> _Instructions for the task_:
Copy the whole listing below exactly.

> _Material provided_:
┌──
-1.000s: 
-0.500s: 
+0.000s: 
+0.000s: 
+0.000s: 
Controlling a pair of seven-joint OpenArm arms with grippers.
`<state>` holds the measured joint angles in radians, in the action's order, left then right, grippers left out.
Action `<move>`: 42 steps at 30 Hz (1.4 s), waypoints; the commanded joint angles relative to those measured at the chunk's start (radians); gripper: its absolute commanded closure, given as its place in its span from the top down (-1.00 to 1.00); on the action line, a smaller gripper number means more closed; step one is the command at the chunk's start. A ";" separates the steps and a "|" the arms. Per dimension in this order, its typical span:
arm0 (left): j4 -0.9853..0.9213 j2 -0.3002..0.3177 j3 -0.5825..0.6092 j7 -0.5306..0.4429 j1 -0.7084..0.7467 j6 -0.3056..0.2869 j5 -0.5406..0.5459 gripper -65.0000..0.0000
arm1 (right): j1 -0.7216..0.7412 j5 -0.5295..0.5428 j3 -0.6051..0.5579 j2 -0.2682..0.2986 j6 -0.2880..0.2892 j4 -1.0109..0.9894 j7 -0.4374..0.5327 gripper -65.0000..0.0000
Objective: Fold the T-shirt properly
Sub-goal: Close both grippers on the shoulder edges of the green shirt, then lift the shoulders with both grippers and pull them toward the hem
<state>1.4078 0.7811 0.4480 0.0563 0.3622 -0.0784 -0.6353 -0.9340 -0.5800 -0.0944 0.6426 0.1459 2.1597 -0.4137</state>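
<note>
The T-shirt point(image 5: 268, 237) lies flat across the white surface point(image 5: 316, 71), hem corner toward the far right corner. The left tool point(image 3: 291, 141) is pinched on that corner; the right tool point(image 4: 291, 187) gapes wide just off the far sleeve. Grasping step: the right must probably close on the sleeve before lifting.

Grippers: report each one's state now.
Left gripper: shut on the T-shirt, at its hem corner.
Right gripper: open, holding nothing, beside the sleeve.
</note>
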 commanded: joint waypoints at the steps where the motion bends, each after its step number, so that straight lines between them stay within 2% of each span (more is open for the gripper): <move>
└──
> _Output of the task_:
-1.000s: 
-0.500s: 
+0.000s: 
+0.000s: 
+0.000s: 
Controlling a pair of seven-joint OpenArm arms with grippers.
`<state>` holds the measured joint angles in radians, in the action's order, left then right, grippers left out.
Action `<move>`: 42 steps at 30 Hz (1.4 s), waypoints; the commanded joint angles relative to those measured at the chunk's start (radians); gripper: its absolute commanded closure, given as its place in its span from the top down (-1.00 to 1.00); on the action line, a smaller gripper number means more closed; step one is the command at the chunk's start. A ";" separates the steps and a "|" the arms. Per dimension in this order, its typical span:
arm0 (left): j4 -0.9853..0.9213 j2 -0.3002..0.3177 j3 -0.5825..0.6092 j7 -0.5306..0.4429 j1 -0.7084..0.7467 j6 -0.3056..0.2869 j5 -0.5406..0.5459 gripper -65.0000..0.0000
arm1 (right): j1 -0.7216..0.7412 j5 -0.5295..0.5428 j3 -0.6051..0.5579 j2 -0.2682..0.2986 j6 -0.2880..0.2892 j4 -1.0109..0.9894 j7 -0.4374..0.5327 gripper -65.0000..0.0000
Objective: Fold the T-shirt properly
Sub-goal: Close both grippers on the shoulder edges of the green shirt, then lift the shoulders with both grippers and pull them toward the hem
<state>1.4078 0.7811 0.4480 0.0563 0.3622 -0.0784 -0.6353 -0.9340 -0.5800 -0.0944 0.6426 0.1459 2.1597 -0.4137</state>
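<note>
The T-shirt point(image 5: 268, 237) lies flat across the white surface point(image 5: 316, 71), hem corner toward the far right corner. The left tool point(image 3: 291, 141) is pinched on that corner; the right tool point(image 4: 291, 187) gapes wide just off the far sleeve. Grasping step: the right must probably close on the sleeve before lifting.

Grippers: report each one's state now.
Left gripper: shut on the T-shirt, at its hem corner.
Right gripper: open, holding nothing, beside the sleeve.
</note>
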 commanded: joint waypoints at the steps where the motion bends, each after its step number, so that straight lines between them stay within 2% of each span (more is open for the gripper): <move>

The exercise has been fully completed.